Repeat the data exactly. Pictures stay out.

*Dataset extract:*
:::

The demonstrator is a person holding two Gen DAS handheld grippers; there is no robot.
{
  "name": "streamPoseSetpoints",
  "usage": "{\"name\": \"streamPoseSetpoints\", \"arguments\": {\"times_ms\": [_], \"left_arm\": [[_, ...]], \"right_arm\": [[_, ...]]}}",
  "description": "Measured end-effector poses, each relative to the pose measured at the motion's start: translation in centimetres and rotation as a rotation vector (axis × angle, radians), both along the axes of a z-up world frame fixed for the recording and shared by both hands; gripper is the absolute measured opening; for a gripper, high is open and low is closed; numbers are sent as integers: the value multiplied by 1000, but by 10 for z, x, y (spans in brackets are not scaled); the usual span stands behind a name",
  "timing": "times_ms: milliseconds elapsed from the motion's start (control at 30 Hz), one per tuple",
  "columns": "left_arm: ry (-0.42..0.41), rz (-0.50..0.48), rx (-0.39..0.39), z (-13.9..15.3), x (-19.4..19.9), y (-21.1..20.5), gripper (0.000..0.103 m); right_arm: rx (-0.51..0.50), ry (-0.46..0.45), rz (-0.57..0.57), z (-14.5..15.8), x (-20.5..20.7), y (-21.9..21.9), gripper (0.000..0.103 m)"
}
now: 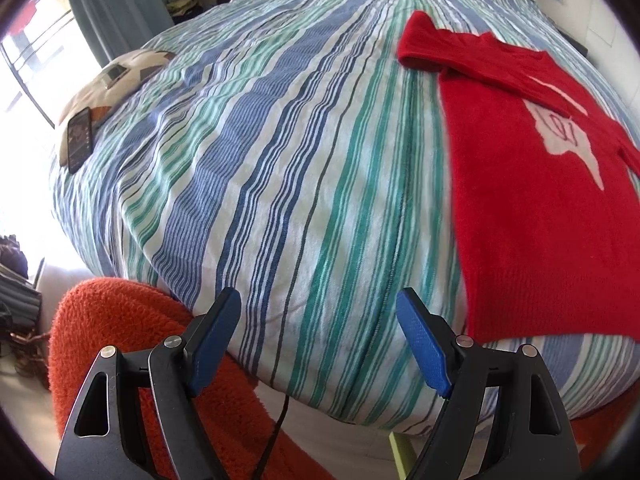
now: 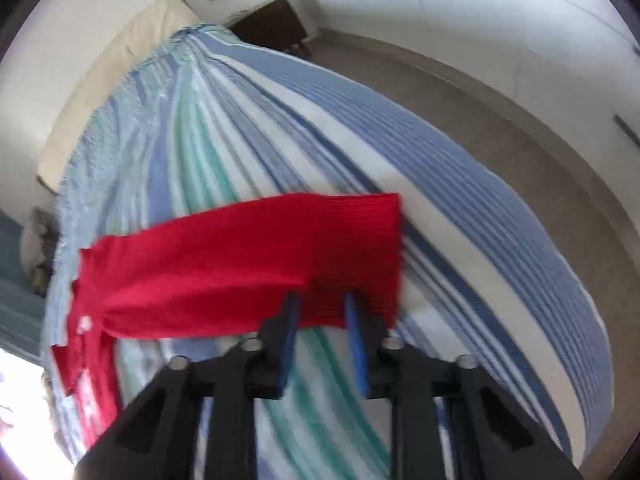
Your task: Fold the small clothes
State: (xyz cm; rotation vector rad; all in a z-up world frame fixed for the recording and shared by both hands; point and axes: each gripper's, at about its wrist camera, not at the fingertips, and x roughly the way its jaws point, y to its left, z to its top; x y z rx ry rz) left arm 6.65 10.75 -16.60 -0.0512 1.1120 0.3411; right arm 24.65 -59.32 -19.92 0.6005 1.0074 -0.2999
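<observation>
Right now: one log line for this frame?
phase: fold start | left gripper: open, empty | right gripper: open at red sweater edge | surface: striped bed

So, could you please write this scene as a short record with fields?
surface: striped bedspread
garment: red sweater, lying on the bed, one sleeve folded across the chest
left gripper: open, empty, beside the sweater
right gripper: open, fingers at the sweater's edge
other: phone on a pillow

The left hand-held gripper (image 1: 319, 302) is spread wide; the right hand-held gripper (image 2: 321, 306) gapes narrowly.
</observation>
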Motion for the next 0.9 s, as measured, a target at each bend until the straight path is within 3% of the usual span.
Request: {"name": "streamPoseSetpoints", "arguments": {"times_ms": [67,100,200,267,333,433,533,600,700,767,800,833,867,900], "left_arm": [[-53,-40,-16,29,1,-8,82],[-97,-75,-20,47,3,-14,82],[-233,-223,-18,99,28,-44,95],[-290,-365,-27,121,63,-75,98],[-262,-531,-31,121,109,-113,98],[-163,-756,1,82,175,-170,98],[-47,-866,85,29,222,-205,79],[24,-872,132,0,246,-214,70],[74,-856,91,-26,269,-210,68],[52,-852,75,-31,275,-208,68],[38,-845,60,-31,278,-206,63],[25,-827,32,-30,281,-202,52],[23,-798,-2,-28,285,-196,5],[20,-744,-32,-24,289,-187,3]], "right_arm": [[-71,-4,-77,9,-13,1,0],[-109,-12,-79,17,-19,7,12],[-171,-92,13,41,-41,43,34],[-170,-142,74,51,-58,71,34],[-166,-190,133,56,-75,100,35],[-178,-244,184,62,-85,131,37],[-175,-269,207,59,-90,151,42],[-171,-261,232,55,-93,158,42],[-181,-257,255,54,-95,161,42],[-173,-247,252,52,-102,160,42],[-171,-240,250,50,-100,161,42],[-173,-235,250,49,-100,162,42],[-177,-232,253,48,-99,164,42],[-183,-229,260,47,-98,167,42]]}}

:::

*Result of this exercise:*
The demonstrator is a person holding two Gen DAS handheld grippers; there is no robot.
{
  "name": "streamPoseSetpoints",
  "usage": "{\"name\": \"streamPoseSetpoints\", \"arguments\": {\"times_ms\": [_], \"left_arm\": [[_, ...]], \"right_arm\": [[_, ...]]}}",
  "description": "Measured end-effector poses, each relative to the pose measured at the motion's start: translation in centimetres and rotation as a rotation vector (axis × angle, radians), both along the axes of a z-up world frame fixed for the recording and shared by both hands; gripper is the absolute measured opening; for a gripper, high is open and low is closed; numbers are sent as integers: the value multiplied by 1000, but by 10 for z, x, y (spans in brackets are not scaled); the usual span stands behind a name",
  "timing": "times_ms: milliseconds elapsed from the motion's start (control at 30 Hz), one per tuple",
  "columns": "left_arm: ry (-0.42..0.41), rz (-0.50..0.48), rx (-0.39..0.39), z (-13.9..15.3), x (-19.4..19.9), y (-21.1..20.5), gripper (0.000..0.103 m); right_arm: rx (-0.51..0.50), ry (-0.46..0.45), rz (-0.57..0.57), z (-14.5..15.8), x (-20.5..20.7), y (-21.9..21.9), gripper (0.000..0.103 m)"
}
now: 
now: 
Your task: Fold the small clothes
State: (xyz cm; rotation vector rad; all in a z-up world frame fixed for the recording and shared by both hands; point and axes: each gripper's, at about its wrist camera, not at the fingertips, and x roughly the way its jaws point, y to its left, z to its top; x y z rx ry rz) left arm 6.65 10.75 -16.60 -0.0512 1.1120 0.3411; right arm 24.65 -59.32 -19.92 0.6005 1.0074 -0.2999
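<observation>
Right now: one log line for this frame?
phase: fold start | left gripper: open, empty | right gripper: open at red sweater edge | surface: striped bed

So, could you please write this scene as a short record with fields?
surface: striped bedspread
garment: red sweater, lying on the bed, one sleeve folded across the chest
left gripper: open, empty, beside the sweater
right gripper: open, fingers at the sweater's edge
other: phone on a pillow

The left hand-held gripper (image 1: 319, 302) is spread wide; the right hand-held gripper (image 2: 321, 306) gapes narrowly.
</observation>
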Motion for the next 0.9 s, as measured, a target at each bend until the straight path is within 3% of the usual span.
Request: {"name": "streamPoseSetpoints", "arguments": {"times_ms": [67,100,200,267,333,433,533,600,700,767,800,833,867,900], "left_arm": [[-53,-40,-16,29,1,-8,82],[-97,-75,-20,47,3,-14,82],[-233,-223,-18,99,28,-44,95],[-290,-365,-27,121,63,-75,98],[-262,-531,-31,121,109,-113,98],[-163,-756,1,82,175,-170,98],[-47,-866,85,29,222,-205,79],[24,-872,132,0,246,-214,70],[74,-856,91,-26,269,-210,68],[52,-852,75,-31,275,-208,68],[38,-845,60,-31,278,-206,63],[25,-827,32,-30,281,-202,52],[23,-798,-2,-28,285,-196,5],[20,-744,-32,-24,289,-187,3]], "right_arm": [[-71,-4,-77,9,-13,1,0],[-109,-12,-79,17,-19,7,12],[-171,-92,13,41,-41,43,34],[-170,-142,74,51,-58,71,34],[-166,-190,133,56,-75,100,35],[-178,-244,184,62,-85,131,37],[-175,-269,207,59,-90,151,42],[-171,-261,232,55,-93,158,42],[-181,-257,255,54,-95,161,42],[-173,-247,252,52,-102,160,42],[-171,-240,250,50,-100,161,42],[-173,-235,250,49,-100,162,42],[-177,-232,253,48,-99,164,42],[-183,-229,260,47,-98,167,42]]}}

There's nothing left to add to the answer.